Irrelevâncias e distrações

  1. Os relatos do NT foram escritos décadas após os eventos que eles descrevem: A maioria (embora não todos) dos argumentos cristãos para a historicidade da ressurreição dependem da afirmação de que pessoas como Pedro e Paulo afirmavam ter parecido com o Jesus ressuscitado (sozinho e em grupos), e mais tarde foram duramente perseguidos por suas crenças. Que conhecidos pessoais de Jesus (que Paulo não era, mas Pedro e os outros apóstolos foram) fizeram tais afirmações é amplamente aceito por estudiosos relevantes e, portanto, é problemático para os ateus negarem (veja também acima sobre Jesus nunca ter existido). Se este fato crucial for aceito, então é em grande parte ou totalmente irrelevante quanto tempo depois do evento os evangelhos foram escritos, porque os detalhes históricos chave que eles contêm pertinentes ao assunto já foram admitidos.
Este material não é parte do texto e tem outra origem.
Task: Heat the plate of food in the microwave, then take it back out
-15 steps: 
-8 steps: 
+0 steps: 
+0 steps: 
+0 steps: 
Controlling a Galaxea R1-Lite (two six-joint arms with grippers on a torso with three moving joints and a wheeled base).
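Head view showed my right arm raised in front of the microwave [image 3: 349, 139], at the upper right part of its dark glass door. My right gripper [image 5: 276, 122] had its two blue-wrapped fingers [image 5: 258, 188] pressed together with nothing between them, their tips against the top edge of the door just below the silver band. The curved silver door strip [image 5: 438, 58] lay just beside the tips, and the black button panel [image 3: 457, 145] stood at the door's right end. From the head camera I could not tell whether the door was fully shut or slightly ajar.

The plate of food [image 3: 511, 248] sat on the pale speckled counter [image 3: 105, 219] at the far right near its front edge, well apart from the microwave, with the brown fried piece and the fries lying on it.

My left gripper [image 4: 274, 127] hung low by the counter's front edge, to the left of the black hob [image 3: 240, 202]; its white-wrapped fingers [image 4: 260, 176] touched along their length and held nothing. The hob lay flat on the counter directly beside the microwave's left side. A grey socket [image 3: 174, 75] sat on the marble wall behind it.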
Se o ateu deseja argumentar que os evangelhos foram escritos muito tempo depois do evento que mesmo esse fato central não é confiável, então eles estão indo contra o consenso da erudição.
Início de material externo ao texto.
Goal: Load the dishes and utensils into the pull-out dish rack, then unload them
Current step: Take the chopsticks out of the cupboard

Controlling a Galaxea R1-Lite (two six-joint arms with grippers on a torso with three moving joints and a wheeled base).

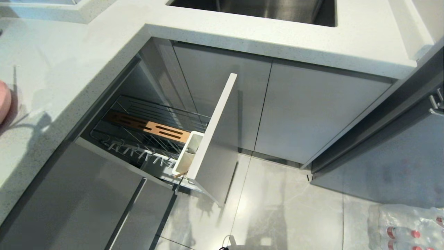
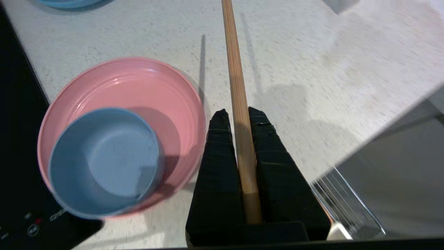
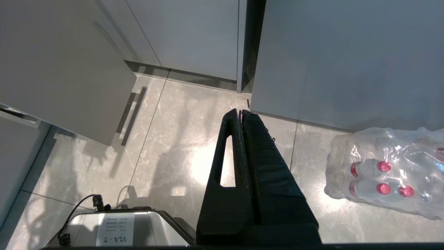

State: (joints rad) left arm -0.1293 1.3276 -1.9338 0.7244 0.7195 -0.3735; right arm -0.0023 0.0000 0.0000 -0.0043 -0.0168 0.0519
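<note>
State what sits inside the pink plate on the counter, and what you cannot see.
A blue-grey bowl sits inside the pink plate, off toward one side and empty. The part of the plate beneath the bowl is covered, so anything there cannot be seen.

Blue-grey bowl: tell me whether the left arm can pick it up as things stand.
Probably not yet: the left end effector is shut on a chopstick, so it has no free grip. The blue-grey bowl sits uncovered in the pink plate beside it.

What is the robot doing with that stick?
The left gripper is shut on a wooden chopstick, held above the countertop beside a blue-grey bowl sitting in a pink plate. The pull-out dish rack stands open. The right gripper hangs shut over the floor, idle.
</note>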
  2. Existem contradições e imprecisões no NT: Junto com (eu acho, embora não tenha visto dados de pesquisa) a maioria dos estudiosos, eu concordo que há eventos registrados no NT que são muito improváveis ​​de serem históricos e que são ambos aparentemente contraditório internamente e em desacordo com evidências extra-bíblicas (as narrativas do nascimento são meu exemplo favorito, as genealogias sendo outro). Alguns cristãos não concordam comigo nesses pontos, mas isso é irrelevante aqui. O ponto-chave é que o que penso sobre essas passagens, e de fato o que outros estudiosos pensam sobre elas, não é essencialmente relevante para a maioria dos argumentos que os cristãos fazem a respeito das evidências da ressurreição. Não importa que as contas de nascimento sejam problemáticas. A evidência, prossegue o argumento, repousa no testemunho ocular fornecido pelos apóstolos e outros e registrado (talvez não em primeira mão, mas registrado mesmo assim) no Novo Testamento.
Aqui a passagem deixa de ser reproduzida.